The study was led by Drs. Michael Wangler and Hugo J.​ Bellen, principal investigators at the NRI and faculty at the Baylor College of Medicine. Dr. Wangler, a physician-scientist was inspired to embark on this research when he encountered a young patient with Zellweger syndrome, also known as Peroxisomal Biogenesis Disorder (PBD).

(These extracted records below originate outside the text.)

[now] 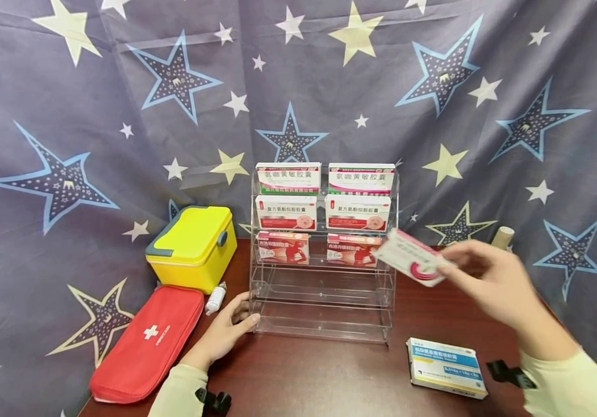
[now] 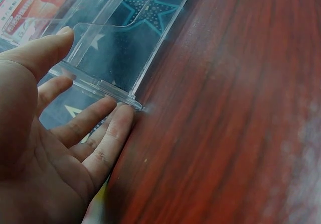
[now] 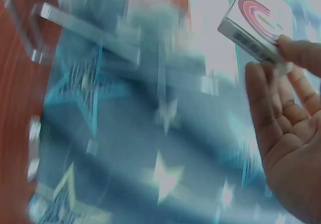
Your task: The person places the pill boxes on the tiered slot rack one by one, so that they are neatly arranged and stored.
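Observation:
My right hand (image 1: 497, 284) pinches a white medicine box (image 1: 410, 258) with a crimson curved mark by one end, between thumb and fingers. The box is tilted in the air beside the right edge of a clear tiered display rack (image 1: 324, 333); in the right wrist view the medicine box (image 3: 258, 18) shows a barcode on its edge. My left hand (image 1: 228, 327) rests against the rack's lower left side; in the left wrist view its fairly straight fingers (image 2: 108, 138) touch a bottom corner. Pairs of medicine boxes, including a red ibuprofen box (image 1: 284, 248), fill the upper three tiers.
A blue-and-white medicine box (image 1: 447, 368) lies on the dark red table (image 1: 324, 376) at front right. To the left are a yellow lidded case (image 1: 194, 249), a red first-aid pouch (image 1: 147, 341) and a small white bottle (image 1: 216, 298). A starry curtain (image 1: 298, 75) hangs behind.

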`<state>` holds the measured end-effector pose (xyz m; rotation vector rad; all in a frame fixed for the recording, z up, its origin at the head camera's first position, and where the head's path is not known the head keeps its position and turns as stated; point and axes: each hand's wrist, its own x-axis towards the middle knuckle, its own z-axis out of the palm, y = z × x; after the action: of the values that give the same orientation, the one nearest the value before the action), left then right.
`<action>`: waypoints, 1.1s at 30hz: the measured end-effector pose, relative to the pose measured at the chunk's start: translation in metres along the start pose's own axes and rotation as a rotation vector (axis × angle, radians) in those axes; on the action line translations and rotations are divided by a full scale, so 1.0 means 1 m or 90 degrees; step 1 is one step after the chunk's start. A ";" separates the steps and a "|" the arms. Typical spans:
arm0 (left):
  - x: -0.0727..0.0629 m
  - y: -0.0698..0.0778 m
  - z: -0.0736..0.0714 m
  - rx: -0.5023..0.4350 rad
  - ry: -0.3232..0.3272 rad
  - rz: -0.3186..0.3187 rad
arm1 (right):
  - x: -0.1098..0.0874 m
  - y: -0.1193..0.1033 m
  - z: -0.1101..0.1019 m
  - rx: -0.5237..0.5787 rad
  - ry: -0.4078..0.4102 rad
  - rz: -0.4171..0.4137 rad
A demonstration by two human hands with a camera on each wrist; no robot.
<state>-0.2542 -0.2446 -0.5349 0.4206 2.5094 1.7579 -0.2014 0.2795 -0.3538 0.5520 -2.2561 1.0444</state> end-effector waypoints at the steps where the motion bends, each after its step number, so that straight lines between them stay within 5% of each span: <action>1: 0.000 0.000 0.000 -0.001 0.000 0.000 | 0.008 -0.008 0.013 0.001 -0.024 -0.025; 10: 0.001 0.003 0.001 0.003 -0.006 0.005 | 0.054 -0.052 0.130 -0.120 -0.186 -0.183; 17: 0.000 0.002 0.002 -0.001 0.002 0.002 | 0.056 -0.063 0.199 -0.184 -0.265 -0.160; 24: 0.001 0.001 0.001 -0.008 0.003 0.005 | 0.051 -0.069 0.230 -0.191 -0.292 -0.138; 33: 0.003 -0.001 0.000 -0.005 -0.001 0.009 | 0.047 -0.066 0.236 -0.170 -0.289 -0.128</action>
<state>-0.2567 -0.2439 -0.5356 0.4402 2.5046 1.7708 -0.2766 0.0482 -0.4098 0.9509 -2.6035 0.5414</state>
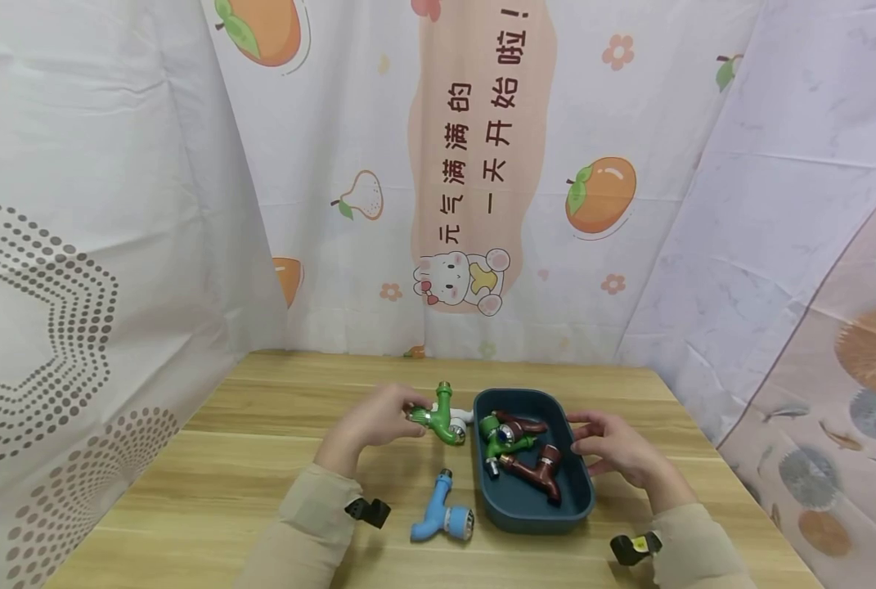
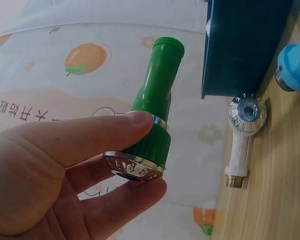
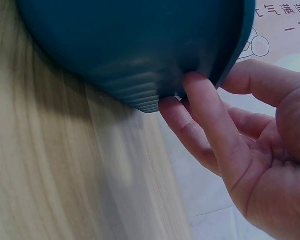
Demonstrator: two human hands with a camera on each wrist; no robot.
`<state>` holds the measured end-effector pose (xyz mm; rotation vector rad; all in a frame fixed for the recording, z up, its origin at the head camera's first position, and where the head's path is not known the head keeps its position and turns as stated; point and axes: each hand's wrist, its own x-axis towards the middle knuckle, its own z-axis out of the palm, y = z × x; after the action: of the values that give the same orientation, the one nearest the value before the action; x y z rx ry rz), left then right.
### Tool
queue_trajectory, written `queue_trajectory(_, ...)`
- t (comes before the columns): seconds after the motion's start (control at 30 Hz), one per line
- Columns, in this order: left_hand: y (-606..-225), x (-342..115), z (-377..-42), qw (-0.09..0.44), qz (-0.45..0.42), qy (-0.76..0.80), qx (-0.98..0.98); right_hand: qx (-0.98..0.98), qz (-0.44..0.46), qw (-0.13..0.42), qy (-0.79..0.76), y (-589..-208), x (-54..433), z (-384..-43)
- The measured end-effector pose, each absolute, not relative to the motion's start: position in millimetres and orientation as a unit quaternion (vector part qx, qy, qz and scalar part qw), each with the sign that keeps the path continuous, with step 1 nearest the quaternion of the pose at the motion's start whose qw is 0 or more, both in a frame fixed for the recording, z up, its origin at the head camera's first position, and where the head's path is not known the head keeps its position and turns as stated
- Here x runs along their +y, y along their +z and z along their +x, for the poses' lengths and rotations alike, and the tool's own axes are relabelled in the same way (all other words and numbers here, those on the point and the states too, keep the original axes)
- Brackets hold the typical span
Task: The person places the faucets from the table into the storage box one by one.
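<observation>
My left hand [image 1: 382,413] holds a green plastic faucet [image 2: 157,80] by its ribbed, chrome-capped knob, between thumb and fingers, above the table left of a dark blue bin [image 1: 535,522]. Under it lies a white faucet [image 2: 241,145] with a brass threaded end, partly hidden in the head view. A light blue faucet [image 1: 433,517] rests nearer to me. Inside the bin are a green faucet [image 1: 498,446] and dark red-brown faucets [image 1: 543,473]. My right hand [image 1: 614,446] touches the bin's right outer wall with its fingertips, fingers loosely bent in the right wrist view.
The wooden table [image 1: 224,483] carries all these things. A printed cloth curtain [image 1: 349,270] hangs behind it, with more cloth at both sides. The bin's raised walls stand between the faucets outside and those inside.
</observation>
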<state>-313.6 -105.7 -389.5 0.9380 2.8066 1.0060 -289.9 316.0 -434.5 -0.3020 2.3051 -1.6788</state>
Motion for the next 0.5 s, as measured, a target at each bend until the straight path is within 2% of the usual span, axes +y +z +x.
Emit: queue_trajectory(0.5, -379, -85, -318, 0.008, 0.314, 0.321, 0.893, 0.796, -0.105, 0.136, -0.581, -435, 315, -289)
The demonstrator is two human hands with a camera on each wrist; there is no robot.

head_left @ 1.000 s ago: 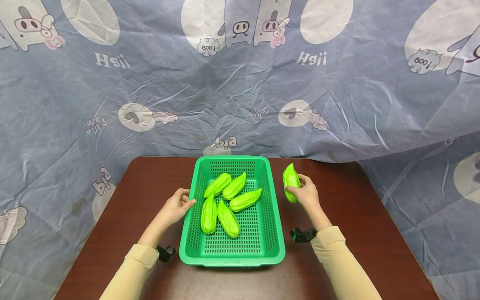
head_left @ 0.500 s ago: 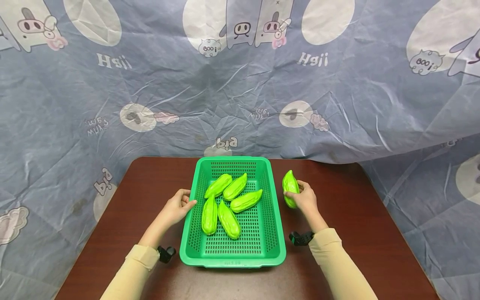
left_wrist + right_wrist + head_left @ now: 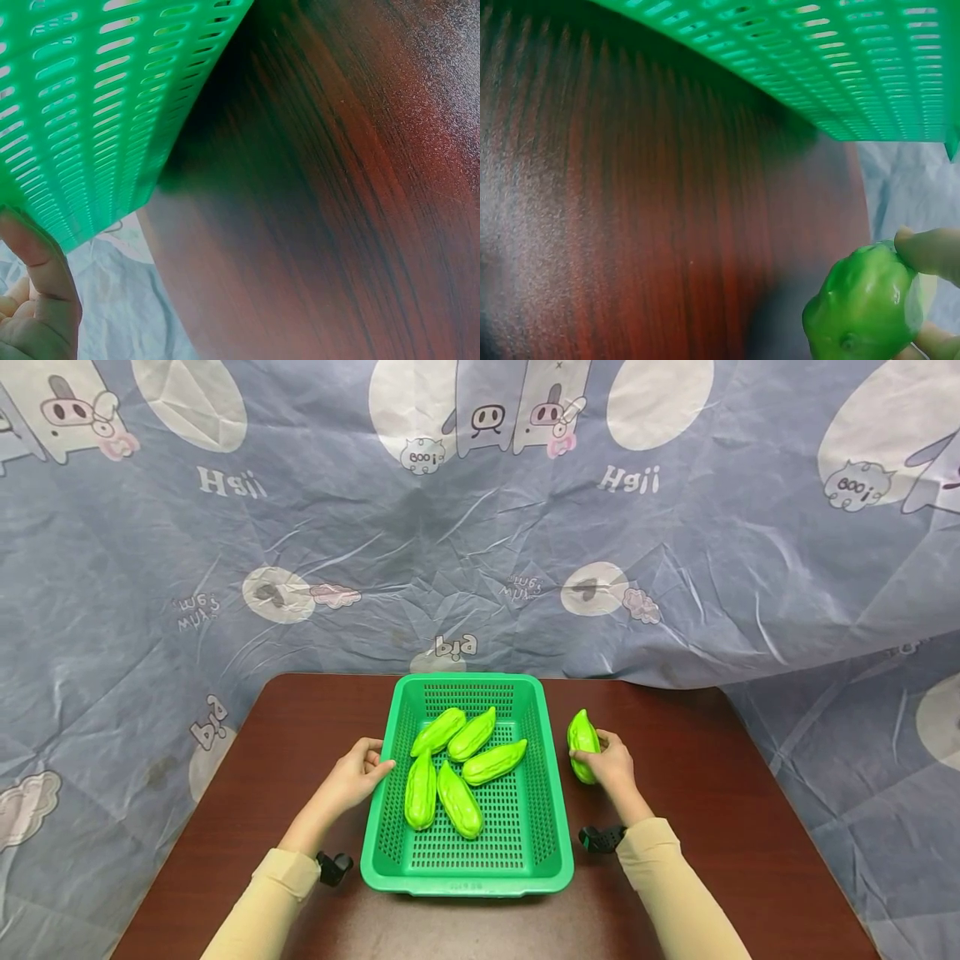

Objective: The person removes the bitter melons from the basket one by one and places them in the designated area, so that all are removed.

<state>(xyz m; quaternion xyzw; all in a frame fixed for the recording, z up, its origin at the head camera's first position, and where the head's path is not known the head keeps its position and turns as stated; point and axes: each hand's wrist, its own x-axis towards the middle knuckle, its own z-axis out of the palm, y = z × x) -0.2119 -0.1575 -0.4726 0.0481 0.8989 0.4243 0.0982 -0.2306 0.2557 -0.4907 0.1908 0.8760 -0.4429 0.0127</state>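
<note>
My right hand [image 3: 613, 767] holds a bright green bitter melon [image 3: 581, 739] between thumb and fingers, with its pointed end facing away from me. It is just right of a green plastic basket [image 3: 465, 886], outside it. The right wrist view shows the melon's rounded end [image 3: 862, 304] close up; I cannot tell whether it touches the table. My left hand [image 3: 354, 777] grips the basket's left rim, the thumb over the edge and the other fingers outside. Inside the basket lie several more bitter melons [image 3: 459, 802], mostly toward its left and far side.
The basket stands on a dark reddish-brown wooden table [image 3: 720, 827], with slotted walls and floor. A blue-grey printed cloth [image 3: 465, 543] hangs behind the table and down its sides. Each wrist wears a small black camera [image 3: 600, 838].
My right hand has come down and slightly toward me with the bitter melon, still beside the basket. The left hand keeps its place on the rim, and the melons in the basket lie as before.
</note>
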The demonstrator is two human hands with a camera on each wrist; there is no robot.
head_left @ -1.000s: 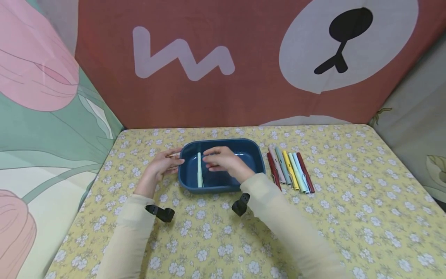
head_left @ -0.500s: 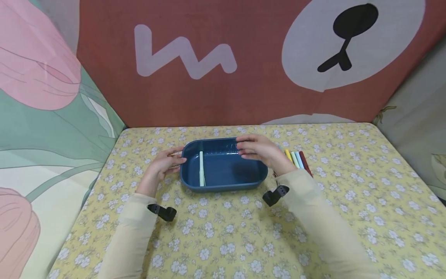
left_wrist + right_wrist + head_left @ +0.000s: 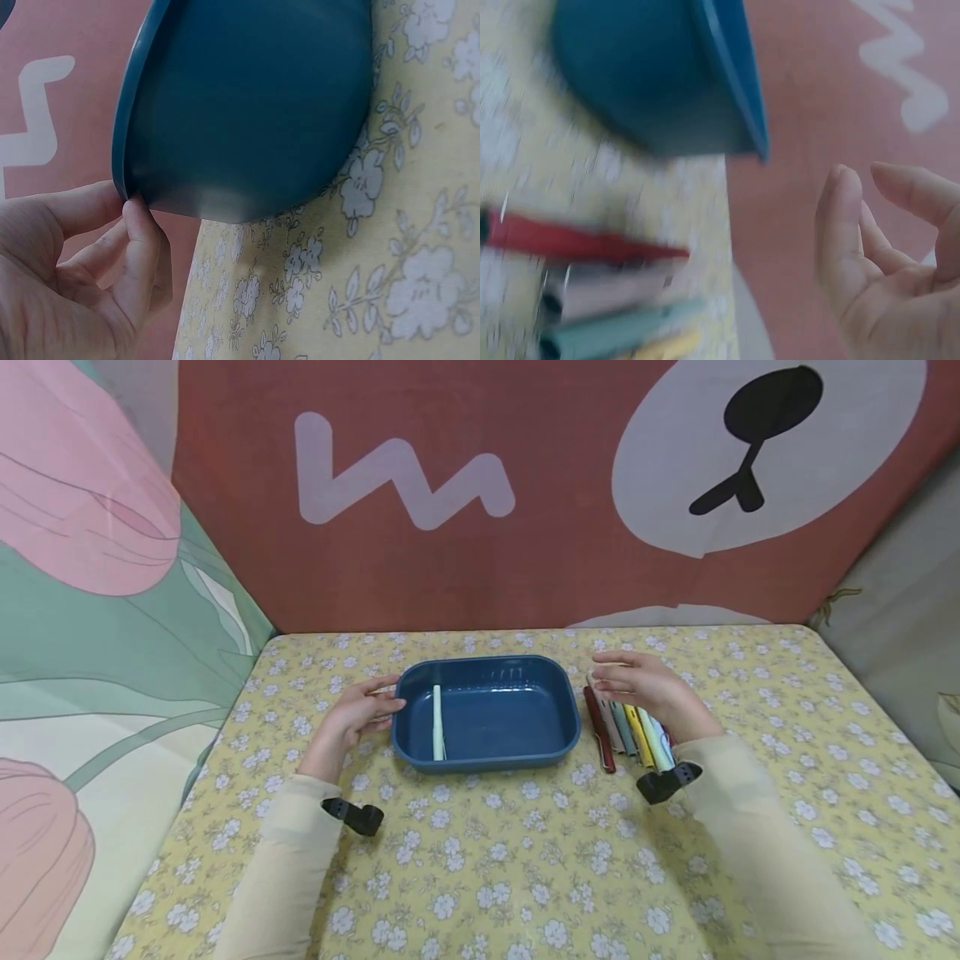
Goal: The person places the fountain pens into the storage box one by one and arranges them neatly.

Zellweger syndrome/PBD results from defects in genes that synthesize peroxisomes, essential components of the cell that help to form and breakdown certain lipids. When peroxisomes do not form or are defective, people develop a wide range of conditions that include poor muscle tone, seizures, hearing and vision loss, poor feeding, skeletal abnormalities, as well as life-threatening problems in organs such as the liver, heart and kidney. There is no cure or treatment, other than palliative care.

Until this study, it was postulated that Zellweger syndrome/PBD was largely a result of improper brain development due to altered lipid metabolism.

The NRI team collaborated with Dr. James McNew, professor at Rice University, to employ metabolomics to comprehensively analyze the levels and profiles of various metabolites such as lipids, small carbohydrates, amino acids, and cholesterol in fruit flies that lacked two genes that are essential to make peroxisomes.

The researchers also found that these mutant flies exhibited most the symptoms such as short life span and locomotor defects, seen in PBD patients. Thorough analysis confirmed that these mutants are good animal models to further investigate PDB.

To their surprise, the team found that these mutants exhibited defects in sugar metabolism and were sensitive to reductions in dietary sugar. Unlike normal flies, these mutants could not tolerate a low-sugar diet, as they appeared to be starving.

The researchers found similar alterations in sugar metabolism in mice that lackedPEX genes, suggesting that peroxisomal function and glucose metabolism are strongly linked and conserved across species.

The Wangler lab is continuing to investigate how sugar metabolism is linked to PBD. Since peroxisome dysfunction is also implicated in other diseases such as Alzheimer's and cancer, they anticipate their studies into this rare disorder will help provide some beneficial insights for patients with other common diseases as well.